In this step we are going to deploy a nine node cockroachdb cluster

Deploy cockroachDB

Create adequate nodes

for context in ${cluster1} ${cluster2} ${cluster3}; do
  export cluster_name=$(oc --context ${context} get infrastructure cluster -o jsonpath='{.status.infrastructureName}')
  export region=$(oc --context ${context} get infrastructure cluster -o jsonpath='{.status.platformStatus.aws.region}')
  export ami=$(oc --context ${context} get machineset -n openshift-machine-api -o jsonpath='{.items[0].spec.template.spec.providerSpec.value.ami.id}')
  export machine_type=cockroach
  export instance_type=c5d.4xlarge
  for z in a b c; do
    export zone=${region}${z}
    oc --context ${context} scale machineset -n openshift-machine-api $(envsubst < ./cockroachdb/machineset.yaml | yq -r .metadata.name) --replicas 0 
    envsubst < ./cockroachdb/machineset.yaml | oc --context ${context} apply -f -
  done
  oc --context ${context} apply -f ./cockroachdb/storage-class.yaml
done

Deploy CRDB

this is a good source of info for fixing the crdb helm chart with regards to permissions to the cert files: kubernetes/kubernetes#34982

#helm repo add cockroachdb https://charts.cockroachdb.com/
#helm dependency update ./charts/vault-multicluster
export cluster_base_domain=$(oc --context ${control_cluster} get dns cluster -o jsonpath='{.spec.baseDomain}')
export global_base_domain=global.${cluster_base_domain#*.}
for context in ${cluster1} ${cluster2} ${cluster3}; do
  oc --context ${context} new-project cockroachdb
  export uid=$(oc --context ${context} get project cockroachdb -o jsonpath='{.metadata.annotations.openshift\.io/sa\.scc\.uid-range}'|sed 's/\/.*//')
  export guid=$(oc --context ${context} get project cockroachdb -o jsonpath='{.metadata.annotations.openshift\.io/sa\.scc\.supplemental-groups}'|sed 's/\/.*//')
  export cluster=${context}
  export region=$(oc --context ${context} get infrastructure cluster -o jsonpath='{.status.platformStatus.aws.region}')
  envsubst < ./cockroachdb/values.templ.yaml > /tmp/values.yaml
  helm --kube-context ${context} upgrade cockroachdb ./charts/cockroachdb-multicluster -i --create-namespace -n cockroachdb -f /tmp/values.yaml
done

Start and Verify the cluster (run once only)

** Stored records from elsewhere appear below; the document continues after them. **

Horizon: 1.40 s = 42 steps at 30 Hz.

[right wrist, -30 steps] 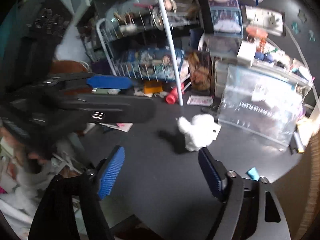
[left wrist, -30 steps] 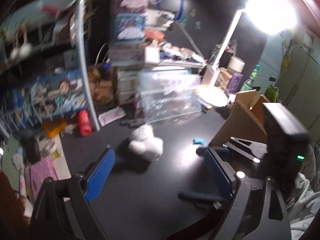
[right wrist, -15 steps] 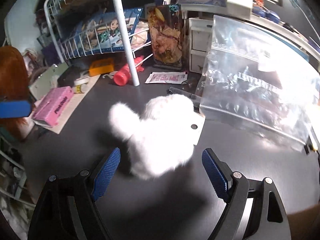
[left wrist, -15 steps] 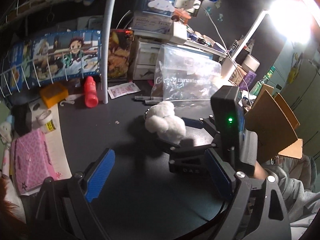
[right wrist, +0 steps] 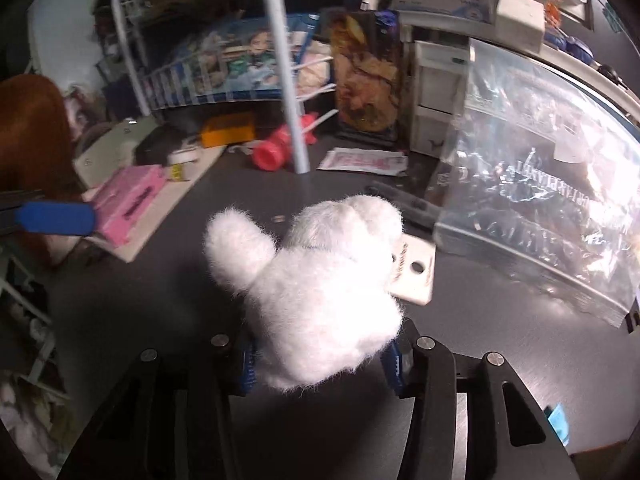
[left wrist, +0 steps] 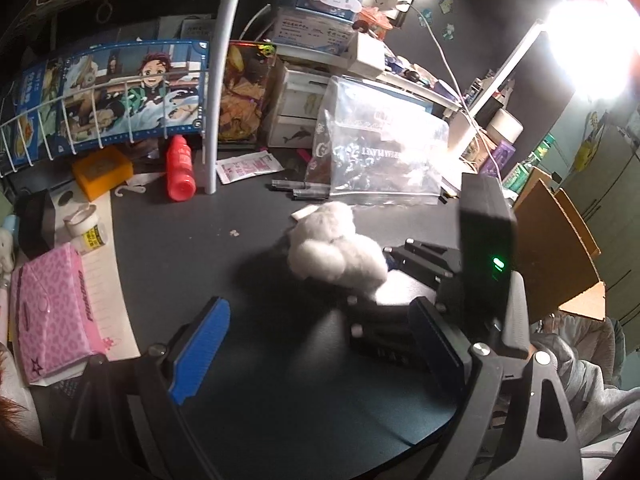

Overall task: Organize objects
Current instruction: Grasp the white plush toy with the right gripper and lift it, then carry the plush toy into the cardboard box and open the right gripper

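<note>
A dark desk [left wrist: 280,400] fills both views, crowded along its far edge. The largest thing on it is a clear plastic bag [right wrist: 540,208] with printed lettering, lying at the back right. To the left, a white wire rack [left wrist: 100,120] holds a cartoon-printed box. A pink pouch [left wrist: 48,312] lies at the left edge, and a red bottle [left wrist: 181,168] rests beside a white pole [left wrist: 218,80].

Near the middle of the desk sits 1 small white plush toy [right wrist: 320,280], just in front of the bag, with a white card tag [right wrist: 416,276] touching its right side.

The toy looks very light, soft and squashy, with long fluffy pile. It should not slip or break, but it will compress a good deal, so a firm pinch across the thick middle of the body seems safer than a grip on a rounded limb or on the tag.

The right gripper [right wrist: 322,360] points steeply down at the desk. Its 2 blue pads sit on either side of the toy's lower body, half buried in the fur, and the jaws are closing on it. The toy appears to rest on the desk, not yet lifted.

The left gripper [left wrist: 316,352] also angles down, well short of the toy, jaws spread wide with nothing between them.
</note>
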### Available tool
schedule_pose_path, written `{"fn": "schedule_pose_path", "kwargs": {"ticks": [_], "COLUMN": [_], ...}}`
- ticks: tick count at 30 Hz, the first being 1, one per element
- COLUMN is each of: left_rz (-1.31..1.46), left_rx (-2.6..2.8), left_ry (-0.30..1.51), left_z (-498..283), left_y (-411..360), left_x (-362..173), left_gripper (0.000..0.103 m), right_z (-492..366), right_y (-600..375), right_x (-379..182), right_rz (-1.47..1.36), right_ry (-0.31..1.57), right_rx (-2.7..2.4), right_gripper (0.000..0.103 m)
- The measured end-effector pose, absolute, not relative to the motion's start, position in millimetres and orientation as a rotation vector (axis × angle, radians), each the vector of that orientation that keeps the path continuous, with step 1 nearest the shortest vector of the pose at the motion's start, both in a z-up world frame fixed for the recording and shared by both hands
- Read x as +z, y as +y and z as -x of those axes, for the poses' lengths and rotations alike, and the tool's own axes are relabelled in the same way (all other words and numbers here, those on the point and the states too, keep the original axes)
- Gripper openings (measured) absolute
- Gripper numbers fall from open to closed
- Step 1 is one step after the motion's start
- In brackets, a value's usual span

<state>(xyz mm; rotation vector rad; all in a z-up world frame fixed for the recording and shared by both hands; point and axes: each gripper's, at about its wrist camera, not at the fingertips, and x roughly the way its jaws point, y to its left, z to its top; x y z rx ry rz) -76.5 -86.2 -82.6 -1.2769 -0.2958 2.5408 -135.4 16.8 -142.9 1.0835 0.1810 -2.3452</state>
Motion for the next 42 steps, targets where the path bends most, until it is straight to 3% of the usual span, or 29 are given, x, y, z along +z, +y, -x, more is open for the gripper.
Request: {"fn": "schedule_pose_path", "kwargs": {"ticks": [10,22,27,42], "left_rz": [1.177,1.014,0.977,0.939], "left_rx": [2.490,2.529,2.534,2.382], "left_ry": [-0.283,-0.153,-0.102,0.012], "left_z": [58.6,33.8,36.2,72.9], "left_y": [-69.2,-30.7,-4.6,104.4], "left_x": [-62.7,4.1,32.4,80.5], "left_gripper": [0.089,0.086,0.079,0.079], "right_z": [69.7,19.6,10.2,5.2], "right_y": [3.6,16.1,34.4,133.2], "right_x": [-94.9,-34.7,-9.8,47.1], "right_rz": [-0.872,-0.739,-0.713,-0.698], "right_ry": [0.185,0.185,0.202,0.178], "right_rx": [-2.228,-2.224,-2.291,-2.478], "right_gripper": [0.043,0.043,0.043,0.043]}}
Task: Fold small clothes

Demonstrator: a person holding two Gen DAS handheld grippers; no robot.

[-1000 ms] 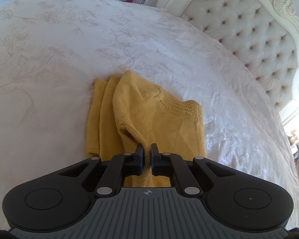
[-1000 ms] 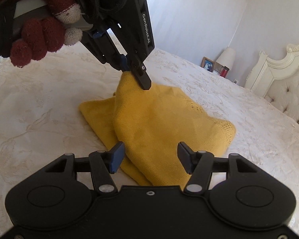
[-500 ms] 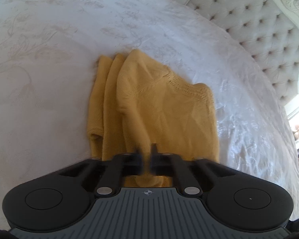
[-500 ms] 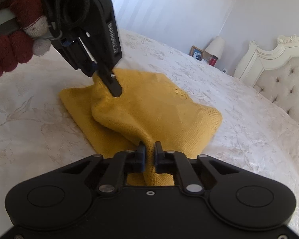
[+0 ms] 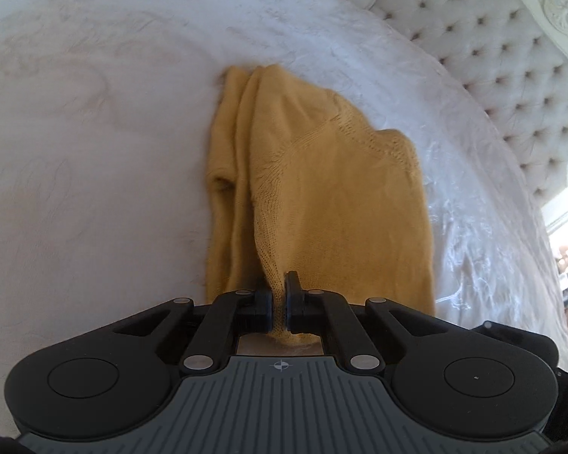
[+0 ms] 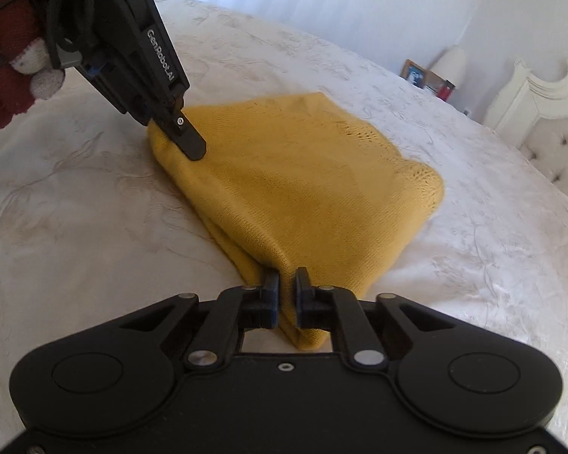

export tools_pod=$(oc --context ${cluster1} get pods -n cockroachdb | grep tools | awk '{print $1}')
oc --context ${cluster1} exec $tools_pod -c tools -n cockroachdb -- /cockroach/cockroach init --certs-dir=/crdb-certs --host cockroachdb-0.cluster1.cockroachdb.cockroachdb.svc.clusterset.local
oc --context ${cluster1} exec $tools_pod -c tools -n cockroachdb -- /cockroach/cockroach node status --certs-dir=/crdb-certs --host cockroachdb-0.cluster1.cockroachdb.cockroachdb.svc.clusterset.local

Create CRDB admin user

export tools_pod=$(oc --context ${cluster1} get pods -n cockroachdb | grep tools | awk '{print $1}')
oc --context ${cluster1} exec $tools_pod -c tools -n cockroachdb -- /cockroach/cockroach sql --execute='CREATE USER dba WITH PASSWORD dba;' --certs-dir=/crdb-certs --host cockroachdb-0.cluster1.cockroachdb.cockroachdb.svc.clusterset.local
oc --context ${cluster1} exec $tools_pod -c tools -n cockroachdb -- /cockroach/cockroach sql --execute='GRANT admin TO dba WITH ADMIN OPTION;' --certs-dir=/crdb-certs --host cockroachdb-0.cluster1.cockroachdb.cockroachdb.svc.clusterset.local

Connecting to the CRDB ui

export cluster_base_domain=$(oc --context ${control_cluster} get dns cluster -o jsonpath='{.spec.baseDomain}')
export global_base_domain=global.${cluster_base_domain#*.}
echo cockroachdb.${global_base_domain}

connect to that url user dba/dba

At this point your architecture should look like the below image:

Deploy the enterprise license

source ./cockroachdb/license.sh
export tools_pod=$(oc --context ${cluster1} get pods -n cockroachdb | grep tools | awk '{print $1}')
oc --context ${cluster1} exec $tools_pod -c tools -n cockroachdb -- /cockroach/cockroach sql --certs-dir=/crdb-certs --host cockroachdb-0.cluster1.cockroachdb.cockroachdb.svc.clusterset.local --echo-sql --execute='SET CLUSTER SETTING cluster.organization = '\""${cluster_organization}"\"';'
oc --context ${cluster1} exec $tools_pod -c tools -n cockroachdb -- /cockroach/cockroach sql  --certs-dir=/crdb-certs --host cockroachdb-0.cluster1.cockroachdb.cockroachdb.svc.clusterset.local --echo-sql --execute='SET CLUSTER SETTING enterprise.license = '\""${enterprise_license}"\"';'

Insert region locations

export tools_pod=$(oc --context ${cluster1} get pods -n cockroachdb | grep tools | awk '{print $1}')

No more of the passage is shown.